▶ [Assignment]: Look through the lines below and copy each one that includes "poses".
*** Opening Extracted records ***
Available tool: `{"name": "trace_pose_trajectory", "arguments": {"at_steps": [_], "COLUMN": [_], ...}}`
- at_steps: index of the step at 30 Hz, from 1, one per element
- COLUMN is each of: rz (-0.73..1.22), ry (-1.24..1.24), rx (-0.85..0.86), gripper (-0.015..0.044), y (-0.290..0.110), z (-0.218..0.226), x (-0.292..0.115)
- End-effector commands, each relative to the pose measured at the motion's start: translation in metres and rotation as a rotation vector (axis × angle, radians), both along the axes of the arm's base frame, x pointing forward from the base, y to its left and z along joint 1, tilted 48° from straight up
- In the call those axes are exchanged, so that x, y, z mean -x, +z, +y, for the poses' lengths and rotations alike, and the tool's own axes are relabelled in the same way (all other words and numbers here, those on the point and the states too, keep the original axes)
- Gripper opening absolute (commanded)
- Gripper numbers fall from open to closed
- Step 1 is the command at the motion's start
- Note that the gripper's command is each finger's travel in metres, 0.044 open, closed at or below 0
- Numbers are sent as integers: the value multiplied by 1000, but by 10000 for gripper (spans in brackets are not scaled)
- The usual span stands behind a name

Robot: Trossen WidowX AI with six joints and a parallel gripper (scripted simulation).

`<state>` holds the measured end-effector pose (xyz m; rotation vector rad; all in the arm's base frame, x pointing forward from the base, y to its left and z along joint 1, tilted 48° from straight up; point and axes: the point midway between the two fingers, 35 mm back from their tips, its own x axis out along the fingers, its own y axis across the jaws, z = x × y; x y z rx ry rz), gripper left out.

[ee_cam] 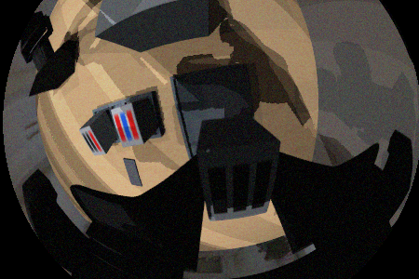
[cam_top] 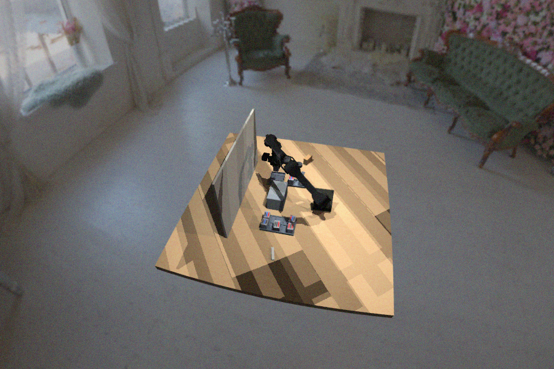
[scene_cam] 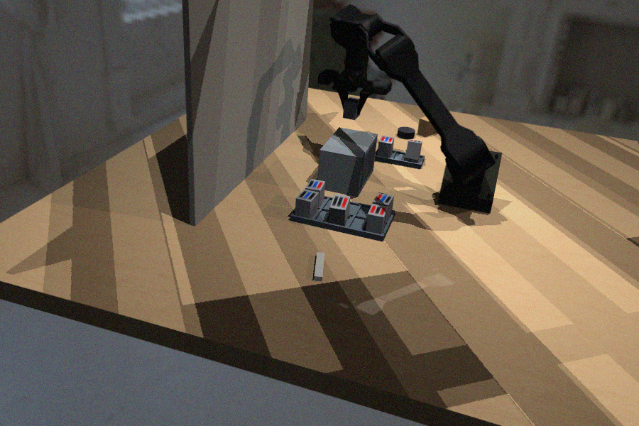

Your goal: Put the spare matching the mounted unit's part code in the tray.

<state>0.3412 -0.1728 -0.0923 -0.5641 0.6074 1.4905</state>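
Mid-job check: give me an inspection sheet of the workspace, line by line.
Surface: striped wooden table top with an upright grey panel.
Job's things: large grey mounted cube; near dark rack with five small coded blocks; far dark tray holding two blocks.
Clutter: white stick, black puck, small brown block.
Gripper: gripper raised behind the cube, shut on a small dark spare block.
Cables: nothing seen.
Surroundings: green armchair, green sofa, fireplace.

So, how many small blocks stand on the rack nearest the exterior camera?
5 blocks: two at the rack's left end, one in its middle, two at its right end.
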Motion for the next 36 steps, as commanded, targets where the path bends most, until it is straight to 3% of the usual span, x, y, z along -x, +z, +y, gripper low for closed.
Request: {"name": "trace_pose_trajectory", "arguments": {"at_steps": [1,36], "rz": [3,2], "ry": [-5,-5], "rx": [-4,-4], "gripper": [0,0], "y": [-2,-20], "z": [3,21], "x": [0,0]}}
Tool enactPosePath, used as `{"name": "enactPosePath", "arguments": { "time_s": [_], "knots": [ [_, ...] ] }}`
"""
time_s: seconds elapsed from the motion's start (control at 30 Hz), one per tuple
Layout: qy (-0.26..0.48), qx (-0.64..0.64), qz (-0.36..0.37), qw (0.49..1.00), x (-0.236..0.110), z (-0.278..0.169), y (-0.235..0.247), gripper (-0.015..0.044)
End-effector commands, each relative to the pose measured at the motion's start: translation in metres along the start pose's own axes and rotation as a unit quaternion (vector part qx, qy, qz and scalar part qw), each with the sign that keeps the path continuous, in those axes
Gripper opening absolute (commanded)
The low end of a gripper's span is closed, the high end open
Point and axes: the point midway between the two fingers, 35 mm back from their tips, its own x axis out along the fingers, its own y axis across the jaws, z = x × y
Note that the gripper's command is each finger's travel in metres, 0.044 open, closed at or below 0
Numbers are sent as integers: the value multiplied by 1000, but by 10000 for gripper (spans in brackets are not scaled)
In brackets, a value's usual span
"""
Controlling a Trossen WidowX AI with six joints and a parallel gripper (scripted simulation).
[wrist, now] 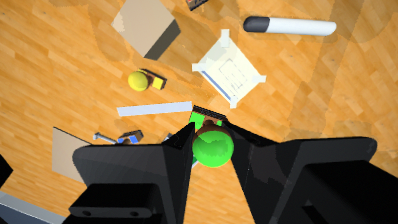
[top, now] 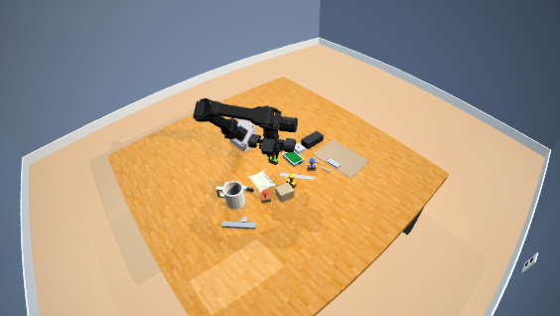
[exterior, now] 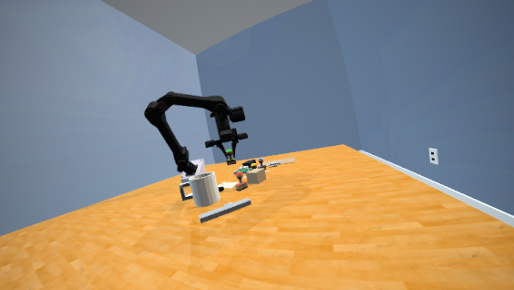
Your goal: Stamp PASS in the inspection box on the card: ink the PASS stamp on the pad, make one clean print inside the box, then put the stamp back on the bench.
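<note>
Between the pincer's (wrist: 212, 145) jaws sits the green-knobbed PASS stamp (wrist: 213, 149), and a misjudged descent toward the card (wrist: 231, 70) ahead could print outside the box.

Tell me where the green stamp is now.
The green stamp is clamped in the gripper, held above the bench between the ink pad and the card.
</note>
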Motion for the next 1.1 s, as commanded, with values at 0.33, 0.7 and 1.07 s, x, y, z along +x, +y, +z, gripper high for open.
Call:
{"name": "enactPosePath", "arguments": {
  "time_s": [0.33,0.7,1.07],
  "knots": [
    [-16,221,-4,975,3,44,-47,0],
    [-16,224,-4,974,7,45,-47,0],
    [-15,224,-3,974,14,45,-47,0]
  ]
}}
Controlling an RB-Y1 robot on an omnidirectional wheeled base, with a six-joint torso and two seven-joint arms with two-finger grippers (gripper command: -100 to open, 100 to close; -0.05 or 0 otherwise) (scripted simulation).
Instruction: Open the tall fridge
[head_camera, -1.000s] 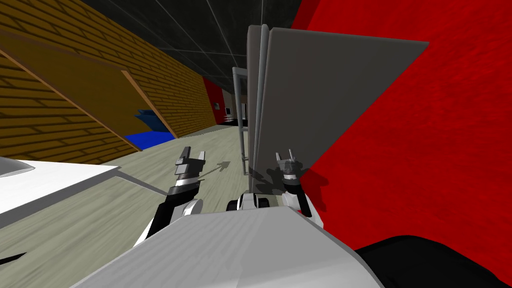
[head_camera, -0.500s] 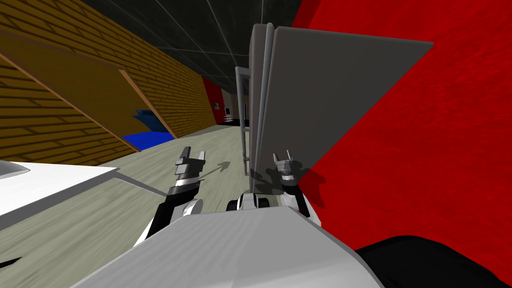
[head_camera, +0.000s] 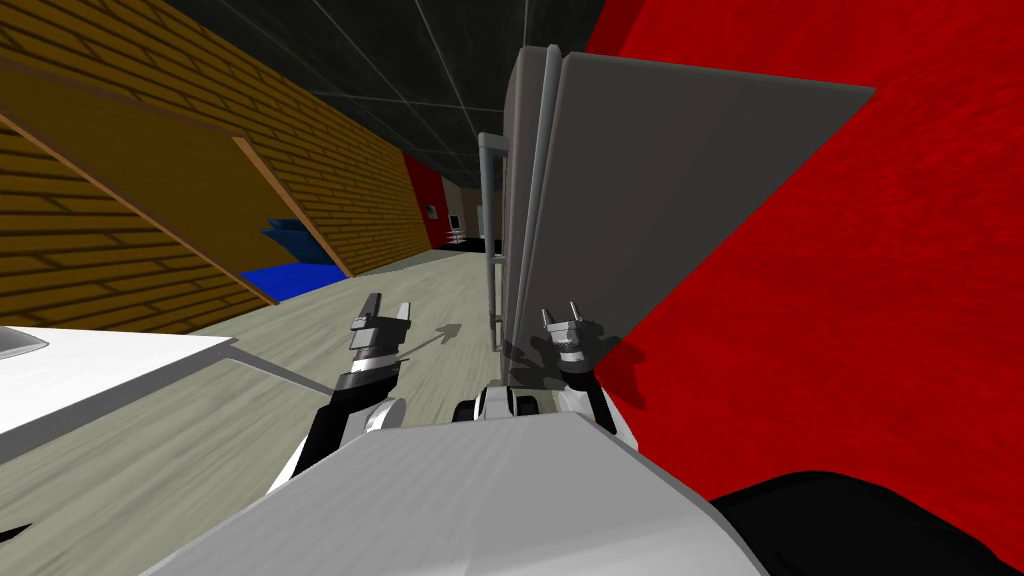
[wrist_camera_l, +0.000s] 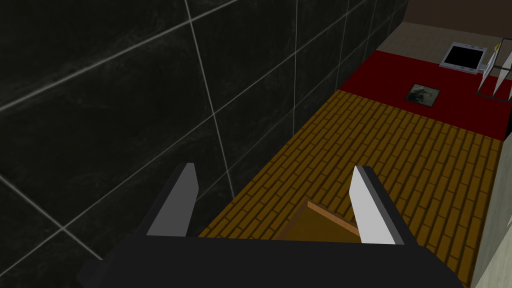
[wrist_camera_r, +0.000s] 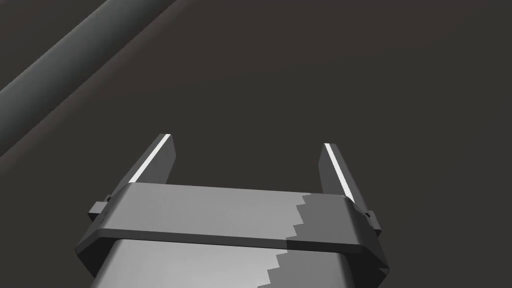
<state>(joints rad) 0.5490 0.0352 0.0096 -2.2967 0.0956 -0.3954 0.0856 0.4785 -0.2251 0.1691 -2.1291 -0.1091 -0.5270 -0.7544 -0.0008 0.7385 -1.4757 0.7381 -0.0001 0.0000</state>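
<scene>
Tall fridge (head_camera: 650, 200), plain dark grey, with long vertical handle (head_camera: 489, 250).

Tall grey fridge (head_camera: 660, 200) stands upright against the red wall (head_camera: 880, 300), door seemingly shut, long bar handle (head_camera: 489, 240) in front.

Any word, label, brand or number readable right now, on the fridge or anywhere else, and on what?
None can be read.
The grey fridge and its handle bear no label, brand or number.
The small frame on the far red wall is too small to tell whether it carries any text.
</scene>
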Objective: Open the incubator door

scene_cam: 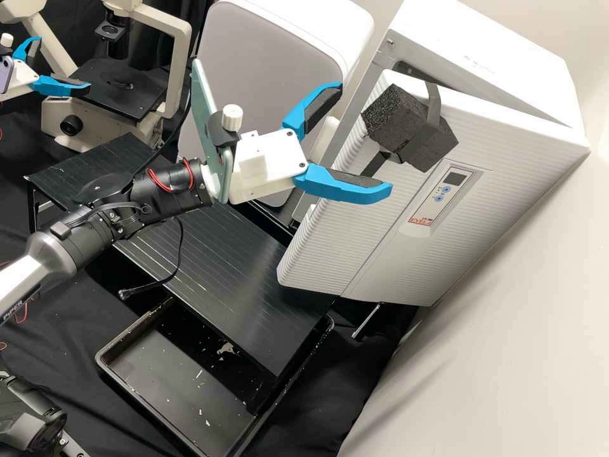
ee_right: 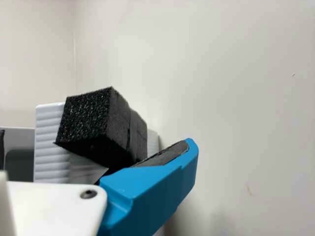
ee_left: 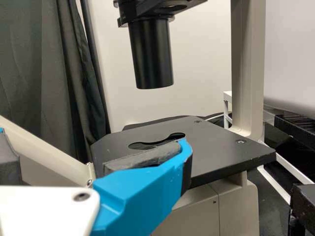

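The white incubator's ribbed door (scene_cam: 355, 235) stands ajar, with a wedge-shaped gap at the top beside the incubator body (scene_cam: 482, 57). A black foam block (scene_cam: 409, 127) is strapped to its front. My right gripper (scene_cam: 361, 137) is open before the door, its fingers pointing at the block with a visible gap. In the right wrist view the foam block (ee_right: 101, 128) lies beyond the open gripper (ee_right: 98, 145), in front of the ribbed door (ee_right: 48, 142). Near the microscope, my left gripper (scene_cam: 63, 62) stands open and empty; in its wrist view that gripper (ee_left: 96, 155) is before the microscope stage (ee_left: 221, 152).
A microscope (scene_cam: 120, 95) stands at the back left. A white appliance with a grey front (scene_cam: 254, 70) is behind the right gripper. A black slatted platform (scene_cam: 209, 273) lies below the right arm, with a black tray (scene_cam: 104, 355) in front. A pale wall (scene_cam: 495, 355) borders the incubator.
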You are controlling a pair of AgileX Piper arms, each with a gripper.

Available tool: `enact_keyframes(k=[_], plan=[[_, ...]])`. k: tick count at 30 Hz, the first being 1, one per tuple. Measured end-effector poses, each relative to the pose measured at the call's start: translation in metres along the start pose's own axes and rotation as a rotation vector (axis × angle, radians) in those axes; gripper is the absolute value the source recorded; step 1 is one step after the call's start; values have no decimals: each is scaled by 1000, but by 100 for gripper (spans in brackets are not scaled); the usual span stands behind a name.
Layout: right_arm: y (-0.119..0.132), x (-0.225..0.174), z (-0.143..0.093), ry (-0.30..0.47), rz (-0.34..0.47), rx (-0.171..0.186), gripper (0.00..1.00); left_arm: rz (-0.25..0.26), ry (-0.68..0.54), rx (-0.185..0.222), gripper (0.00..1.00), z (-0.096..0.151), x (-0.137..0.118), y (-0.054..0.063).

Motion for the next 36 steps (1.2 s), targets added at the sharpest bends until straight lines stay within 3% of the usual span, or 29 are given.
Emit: enact_keyframes(k=[9, 16, 19, 23, 27, 30, 32, 36], plan=[[-1, -1, -4, 12, -7, 15, 100, 0, 0, 0, 100, 0, 0, 0], [-5, 2, -6, 17, -18, -54, 100, 0, 0, 0, 100, 0, 0, 0], [-13, 4, -4, 14, -56, -97, 100, 0, 0, 0, 100, 0, 0, 0], [-24, 1, -1, 16, -96, -122, 100, 0, 0, 0, 100, 0, 0, 0], [-47, -48, 9, 2, -114, -101, 100, 0, 0, 0, 100, 0, 0, 0], [-61, -93, 11, 68, -214, -78, 100, 0, 0, 0, 100, 0, 0, 0], [-72, -120, 16, 125, -327, -72, 100, 0, 0, 0, 100, 0, 0, 0], [-76, -127, 20, 118, -366, -84, 100, 0, 0, 0, 100, 0, 0, 0]])
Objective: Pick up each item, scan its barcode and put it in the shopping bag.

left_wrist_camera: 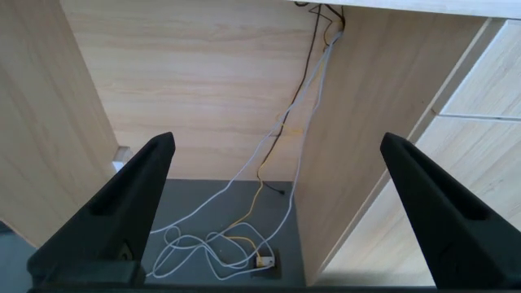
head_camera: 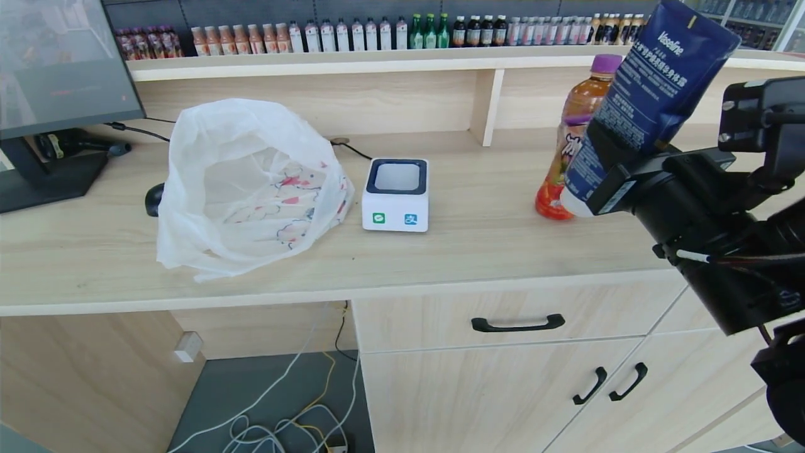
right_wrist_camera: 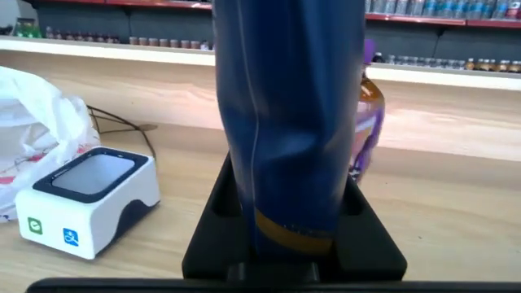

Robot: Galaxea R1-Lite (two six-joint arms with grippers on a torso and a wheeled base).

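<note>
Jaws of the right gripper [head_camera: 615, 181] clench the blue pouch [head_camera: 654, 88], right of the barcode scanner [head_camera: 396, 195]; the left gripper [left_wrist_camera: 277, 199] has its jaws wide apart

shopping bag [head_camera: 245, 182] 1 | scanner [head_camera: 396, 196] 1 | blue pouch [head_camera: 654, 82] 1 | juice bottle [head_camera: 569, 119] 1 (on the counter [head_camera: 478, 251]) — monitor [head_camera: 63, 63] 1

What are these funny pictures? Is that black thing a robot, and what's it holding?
Yes, a robot with two arms. One picture is from a camera on its head, the other two from cameras on its wrists. On the wooden counter sit a white shopping bag, a small white scanner and an orange drink bottle. The right gripper holds a blue pouch in its fingers above the counter. The left gripper hangs open, low down, facing cables on the floor.
</note>
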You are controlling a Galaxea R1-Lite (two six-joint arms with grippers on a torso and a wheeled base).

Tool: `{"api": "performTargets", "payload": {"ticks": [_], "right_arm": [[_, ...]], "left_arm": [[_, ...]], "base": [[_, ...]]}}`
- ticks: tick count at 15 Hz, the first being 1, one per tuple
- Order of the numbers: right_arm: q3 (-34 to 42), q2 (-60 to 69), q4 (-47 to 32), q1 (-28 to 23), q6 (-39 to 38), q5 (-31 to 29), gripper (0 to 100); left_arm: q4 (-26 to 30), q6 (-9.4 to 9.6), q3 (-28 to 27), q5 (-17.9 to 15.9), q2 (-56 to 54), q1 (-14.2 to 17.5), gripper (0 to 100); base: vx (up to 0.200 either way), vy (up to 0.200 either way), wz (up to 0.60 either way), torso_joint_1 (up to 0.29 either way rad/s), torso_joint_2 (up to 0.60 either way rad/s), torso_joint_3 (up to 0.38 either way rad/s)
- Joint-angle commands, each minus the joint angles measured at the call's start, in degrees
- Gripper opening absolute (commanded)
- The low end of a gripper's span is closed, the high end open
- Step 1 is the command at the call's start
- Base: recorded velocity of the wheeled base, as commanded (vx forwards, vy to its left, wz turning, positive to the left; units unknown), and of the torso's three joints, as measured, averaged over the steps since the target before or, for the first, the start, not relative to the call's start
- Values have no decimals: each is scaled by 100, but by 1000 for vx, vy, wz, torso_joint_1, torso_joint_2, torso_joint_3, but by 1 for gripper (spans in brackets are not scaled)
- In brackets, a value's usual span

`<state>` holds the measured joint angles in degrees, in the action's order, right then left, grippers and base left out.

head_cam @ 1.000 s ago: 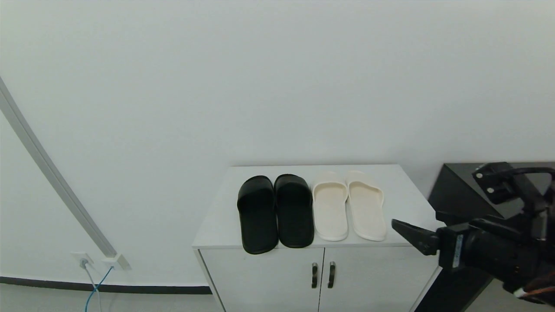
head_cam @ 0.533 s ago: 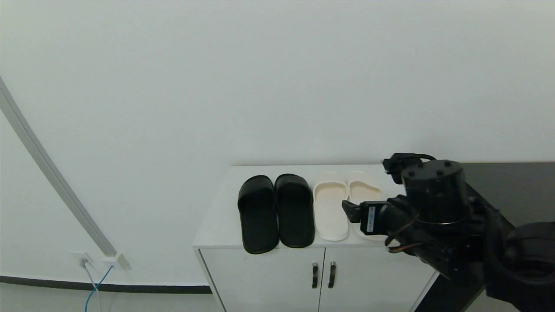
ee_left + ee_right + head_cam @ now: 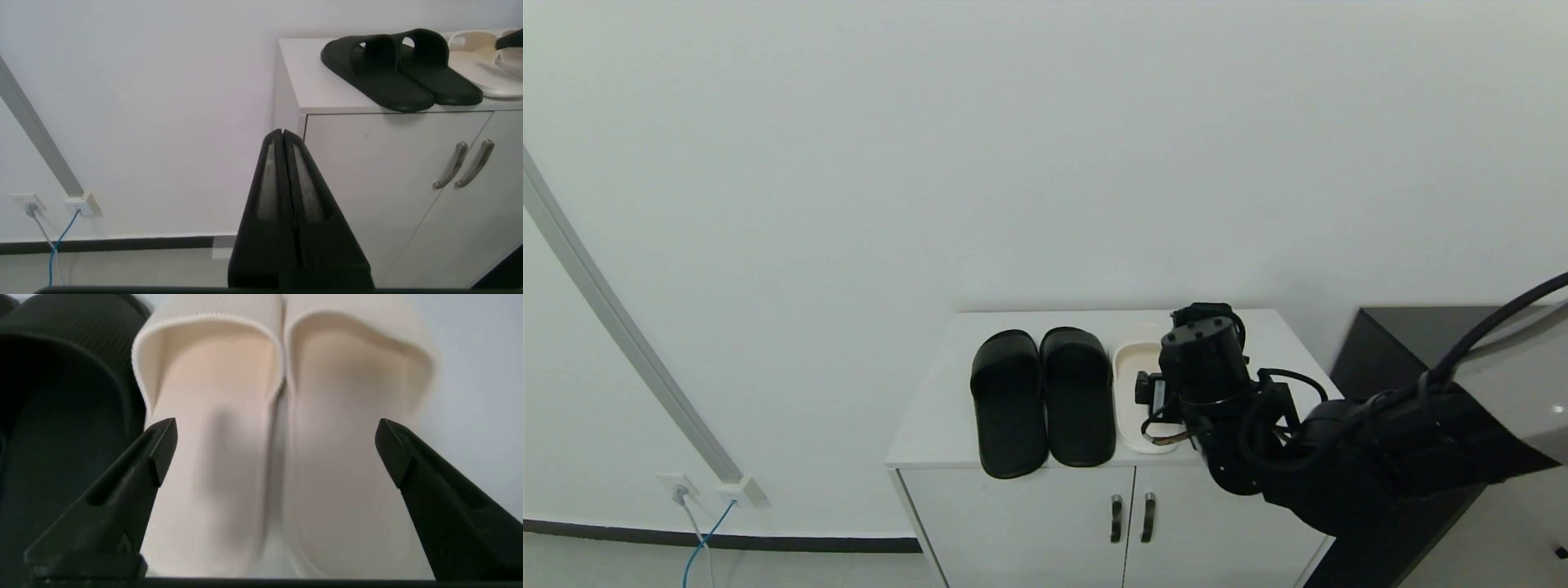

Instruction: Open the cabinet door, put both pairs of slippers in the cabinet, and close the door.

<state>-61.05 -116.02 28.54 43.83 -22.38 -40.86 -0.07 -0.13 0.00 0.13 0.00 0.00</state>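
Right gripper [image 3: 274,498]: fingers spread wide, nothing held, poised just above the cream slippers [image 3: 282,433], one finger towards each outer side; left gripper [image 3: 282,143]: fingers pressed together, empty, held low, apart from the cabinet [image 3: 927,433]. Cream slippers: laid side by side, touching, on the cabinet top beside the black slippers [image 3: 1041,400]; judged light, soft, springy, faintly ribbed, unlikely to slip; best pinched as a pair across both outer edges. Cabinet doors [image 3: 1013,531]: shut, handles [image 3: 1129,518] not yet taken; top smooth, white. Wall [image 3: 1013,163]: plain, socket [image 3: 678,490] set low.
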Motion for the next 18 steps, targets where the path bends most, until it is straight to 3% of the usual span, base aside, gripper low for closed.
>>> {"api": "performTargets", "payload": {"ticks": [1,12,13,18], "right_arm": [[-469,-501,-6,-181,76,-36,100],[-1462,-1257,99,-665,551,-27,100],[-1489,-1301,170,-665,577,-27,0],[-1497,-1345,293,-735,656,8,0]], "left_arm": [[-1,-4,0,4,0,0,0],[-1,-13,-9,-5,9,0,0],[-1,-13,-9,-5,9,0,0],[-1,-13,-9,-5,9,0,0]], "base": [[0,0,0,0,0,0],[0,0,0,0,0,0],[0,0,0,0,0,0],[0,0,0,0,0,0]]}}
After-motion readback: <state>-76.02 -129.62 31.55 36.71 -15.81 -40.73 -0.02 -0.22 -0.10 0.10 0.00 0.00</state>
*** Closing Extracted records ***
▶ [Task output]:
- In the call those axes are exchanged, so that x, y, z mean -x, +z, +y, for the poses' lengths and rotations alike, and the tool's own axes are relabelled in the same way (all other words and numbers here, those on the point and the states too, keep the original axes)
Available tool: `enact_keyframes(k=[_], plan=[[_, ...]])`. k: tick count at 30 Hz, the first being 1, one per tuple. Measured end-effector poses, each relative to the pose measured at the call's start: translation in metres along the start pose's own axes and rotation as a rotation vector (axis × angle, radians) in those axes; gripper is the absolute value the source recorded; step 1 is one step after the call's start; values have no decimals: each is scaled by 1000, but by 100 for gripper (spans in brackets are not scaled); the usual span stands behind a name.

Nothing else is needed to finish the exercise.